Balloon overtube-assisted placement of self-expanding metal stents
27. November 2013 (online)
Occasionally, placement of a self-expanding metal stent (SEMS) into the distal stomach, colon, or small bowel may not be possible because of an angulated or torqued lumen . This problem can be solved by either advancing the stent over stiffer wires or by through-the-scope placement. However, the large-diameter delivery system of esophageal SEMS impedes its application through the endoscopic channel. Here we present a novel balloon overtube-assisted technique for successful placement of SEMS in patients whose upper gastrointestinal tract has deranged, tortuous, and/or stenotic lumens.
Our first case was a 61-year-old man with a massive gastric cancer with concealed perforation and a large necrotic cavity. He was a poor surgical candidate and the objective was to bridge the stomach to the duodenum. The second case was a 38-year-old man who was referred for a gastric-peritoneal fistula and stenosis of a sleeve gastrectomy carried out 4 months previously. In both patients it was impossible to advance the fully covered metal stent over previously placed hard (spring-tipped Savary) or soft (biliary) wires. Due to the tortuous anatomy, the delivery device developed kinking or could not follow the wires ([Fig. 1]). Therefore, a balloon overtube (Fujifilm, Tokyo-Saitama, Japan) was placed over the scope and advanced across the perforation or sleeve, respectively ([Fig. 2]). We chose to use a balloon overtube for several reasons: it has a ring mark distally; it is relatively soft, permitting sliding across partially stenotic areas; and it has a balloon at the tip, which may allow inflation or anchoring. Because the overtube is larger than the gastroscope, an incision was made on its side to allow introducing the scope, as described previously . After the overtube had been passed distally and a wire had been placed deeply into the upper jejunum, the scope was removed and the stent was placed over the wire ([Fig. 3]). The overtube was then carefully retrieved while the stent was being deployed ([Fig. 4]). This maneuver was essential to prevent stent deployment within the overtube. The stents were deployed satisfactorily in each case. Both patients improved markedly with this therapy.

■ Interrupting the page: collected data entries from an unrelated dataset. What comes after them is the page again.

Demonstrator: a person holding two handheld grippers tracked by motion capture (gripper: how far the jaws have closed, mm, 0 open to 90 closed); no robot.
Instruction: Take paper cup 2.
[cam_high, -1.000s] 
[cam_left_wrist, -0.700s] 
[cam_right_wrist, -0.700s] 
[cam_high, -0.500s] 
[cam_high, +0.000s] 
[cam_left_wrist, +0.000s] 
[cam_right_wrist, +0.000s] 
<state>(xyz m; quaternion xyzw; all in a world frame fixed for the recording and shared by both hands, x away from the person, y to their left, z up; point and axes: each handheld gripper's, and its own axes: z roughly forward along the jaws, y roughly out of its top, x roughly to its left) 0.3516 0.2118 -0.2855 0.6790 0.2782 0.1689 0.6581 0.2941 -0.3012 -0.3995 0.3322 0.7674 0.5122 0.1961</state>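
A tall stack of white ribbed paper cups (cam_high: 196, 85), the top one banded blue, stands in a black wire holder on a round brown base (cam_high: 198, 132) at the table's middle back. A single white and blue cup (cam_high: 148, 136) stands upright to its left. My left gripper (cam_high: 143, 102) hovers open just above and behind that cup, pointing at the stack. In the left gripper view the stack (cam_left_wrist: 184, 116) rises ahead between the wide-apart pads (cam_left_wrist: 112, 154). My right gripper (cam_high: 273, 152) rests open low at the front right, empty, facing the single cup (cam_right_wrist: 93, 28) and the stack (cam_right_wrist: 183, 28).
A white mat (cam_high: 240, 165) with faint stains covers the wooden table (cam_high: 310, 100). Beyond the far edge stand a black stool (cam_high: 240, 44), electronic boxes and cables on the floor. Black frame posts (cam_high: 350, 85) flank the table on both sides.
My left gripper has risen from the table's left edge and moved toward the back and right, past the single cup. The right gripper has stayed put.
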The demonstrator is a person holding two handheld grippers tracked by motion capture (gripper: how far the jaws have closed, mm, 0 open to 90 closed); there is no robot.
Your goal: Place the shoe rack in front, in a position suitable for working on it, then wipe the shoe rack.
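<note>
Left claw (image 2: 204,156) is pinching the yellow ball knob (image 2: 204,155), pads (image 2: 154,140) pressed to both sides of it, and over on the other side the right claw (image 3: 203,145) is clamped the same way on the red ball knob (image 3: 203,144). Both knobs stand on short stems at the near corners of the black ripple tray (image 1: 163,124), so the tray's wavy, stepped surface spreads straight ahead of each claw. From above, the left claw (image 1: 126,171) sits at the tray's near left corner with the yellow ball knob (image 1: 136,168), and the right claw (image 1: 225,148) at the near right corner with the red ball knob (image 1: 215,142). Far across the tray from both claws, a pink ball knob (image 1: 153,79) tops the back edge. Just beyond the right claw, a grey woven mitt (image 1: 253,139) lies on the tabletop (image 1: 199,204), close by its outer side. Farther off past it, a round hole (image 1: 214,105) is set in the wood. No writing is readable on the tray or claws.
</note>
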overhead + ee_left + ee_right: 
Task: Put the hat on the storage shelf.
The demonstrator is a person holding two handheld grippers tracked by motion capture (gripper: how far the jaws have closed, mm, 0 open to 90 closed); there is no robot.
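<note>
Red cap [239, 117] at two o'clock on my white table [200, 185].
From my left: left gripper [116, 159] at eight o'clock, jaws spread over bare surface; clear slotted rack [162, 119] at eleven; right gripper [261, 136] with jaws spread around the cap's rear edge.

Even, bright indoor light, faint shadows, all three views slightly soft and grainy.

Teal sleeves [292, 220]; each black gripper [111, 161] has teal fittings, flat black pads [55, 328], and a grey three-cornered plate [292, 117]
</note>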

These cases clearly show that balloon overtubes can be used to deliver SEMS into the desired position, even in patients with severe anatomical deformities due to underlying malignant or benign pathologies. The overtube assumes two important functions for stent placement. First, it acts as a stabilizer and straightener of the deformed gastrointestinal tract. Second, the overtube serves as an “extra-large” working channel, which makes advancing the stent (or other devices) over the wire much easier. A key point to remember when using this technique is to pull the overtube proximally while the stent is being deployed distally, so as to avoid deployment of the stent within the overtube. In sum, this newly introduced overtube-technique for stent placement should be kept in mind when dealing with complex or distorted upper gastrointestinal anatomy.